Who can jump the furthest? Who can run the fastest or climb the highest? Who can face the most danger? Who can do the most twists in a somersault? How could we get to a place in our minds where any of these things matter to us? Arbitrary things, all of them: quick to come and quicker to go; easily gained or lost, easily learned or forgotten; affected by the most random and trivial of things, such as lever length, genetics, training, tendon and ligament position, anatomy, injury, predisposition, substances, drugs, nurture, nature, anything! Meaningless, in and of themselves. So where is the meaning? What gives our movement meaning?
In a few score years you will be gone. A few more decades after that the walls and gaps you jump will be gone too. Fast forward a few millennia and the very rock and stone it all rested upon will be altered, changed, and – eventually – gone too. Enough time and the planet itself will be stardust again, scattered by a supernova. No records will stand then, no medals or points, not even the memory of those things. Transient, to be sure.
Heraclitus said it best, ‘Everything flows; nothing remains’. So what does it matter that you can jump 11 feet rather than 10? Is it just ‘to be better’, is it our nature to want to improve for improvement’s sake? Is it that we must constantly prove ourselves to ourselves? Does it all come down to our cultural conditioning, our education; the need to compare and compete both within and without ourselves?
I hope not.
I think not.
What matters, surely, is us. What gives it all meaning, is us.
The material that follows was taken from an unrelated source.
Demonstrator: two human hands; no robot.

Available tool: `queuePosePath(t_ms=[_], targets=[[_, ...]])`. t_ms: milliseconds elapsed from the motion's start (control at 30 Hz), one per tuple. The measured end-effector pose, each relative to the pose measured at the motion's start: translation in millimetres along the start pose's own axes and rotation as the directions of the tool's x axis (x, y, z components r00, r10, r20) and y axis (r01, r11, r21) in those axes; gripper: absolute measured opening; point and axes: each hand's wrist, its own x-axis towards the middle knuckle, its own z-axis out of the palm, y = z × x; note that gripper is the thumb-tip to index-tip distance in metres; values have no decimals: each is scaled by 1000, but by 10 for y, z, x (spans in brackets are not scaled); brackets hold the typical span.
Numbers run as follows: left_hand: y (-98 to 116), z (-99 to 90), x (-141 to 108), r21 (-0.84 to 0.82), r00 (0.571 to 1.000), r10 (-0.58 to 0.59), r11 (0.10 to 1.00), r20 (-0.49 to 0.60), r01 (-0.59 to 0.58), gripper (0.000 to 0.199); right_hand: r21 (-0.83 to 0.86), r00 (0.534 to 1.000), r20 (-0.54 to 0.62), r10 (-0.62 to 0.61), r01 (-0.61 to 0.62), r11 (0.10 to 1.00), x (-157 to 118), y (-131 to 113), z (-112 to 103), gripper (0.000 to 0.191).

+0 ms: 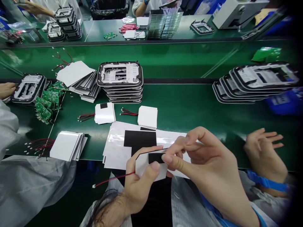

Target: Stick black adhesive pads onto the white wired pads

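Observation:
My left hand [139, 186] holds a white panel [141, 164] with cut corners, its thumb on the front. A black patch [155, 158] lies on that panel, and a red wire [113, 180] with a small white connector runs out to the left. The fingers of my right hand [203, 157] are pinched at the panel's right edge, thumb tip by the patch. What they may hold there is hidden. Below lie white sheets [115, 138] bearing black rectangles [139, 138]. Beyond them are two stacks of white panels [148, 116] [105, 116] with red and black wires.
Stacked frames [120, 75] stand at centre back, more frames [265, 78] at right. White panels [66, 145], white cards [75, 74] and green circuit boards [48, 104] lie left. Another person's hand [266, 154] with a blue wristband is at right, another's [7, 90] at far left.

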Motion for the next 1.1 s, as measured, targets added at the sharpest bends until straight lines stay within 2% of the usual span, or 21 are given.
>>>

The temporal nature of things does not render them meaningless, not at all – quite the opposite. It is the very fact that all things are transient that bestows upon those things the potential for ultimate meaning – because that thing, that jump, that moment is unique and unrepeatable: much like us. So it really does matter, quite a lot, what you do with that moment. It is we who give meaning to the moments and the actions, both our intentions for and our actual experience of them, and each moment will be nothing more nor less than what we make of it. So if you do this jump simply in order to impress others, for example, or to beat your rival in a contest, and that is your motivation, that is your goal, your desire, then that moment’s or action’s meaning is no more than that: a flash of primal ego, driven by a no-doubt genetically-fuelled will to power. And where is the meaning in that? Is that really the best we can do?
But infuse that same moment with a will to understand who you are, through challenge, through adversity, through movement, and instantly that same arbitrary jump becomes filled with meaning, with power and substance. It will resonate in you, and throughout your life, and no doubt long after your body is dust. It means something.
In the end, the movements don’t matter. Truthfully, the art itself doesn’t matter – you could experience this in any action, in gardening, or fighting, or the study of quantum physics: what matters is you who practice the art, for you are what gives it meaning in any and every moment. So what does it mean, ‘to be strong’? Why is being strong better than being weak? Is it at all? Or is the process of becoming strong just a vehicle, a path for us to focus our own understanding of ourselves, our world, our lives, and our place in the order of things? And if so, does it then follow that the only real ‘success’ can be found through edging closer to that understanding, that indeed all knowledge is only self-knowledge?
In this case, a traceur’s true test is not in how far he can jump, or how quickly he can move, or how many muscle-ups he can complete, or even in his level of ability: but rather it is in what he finds in the art – what he finds in himself.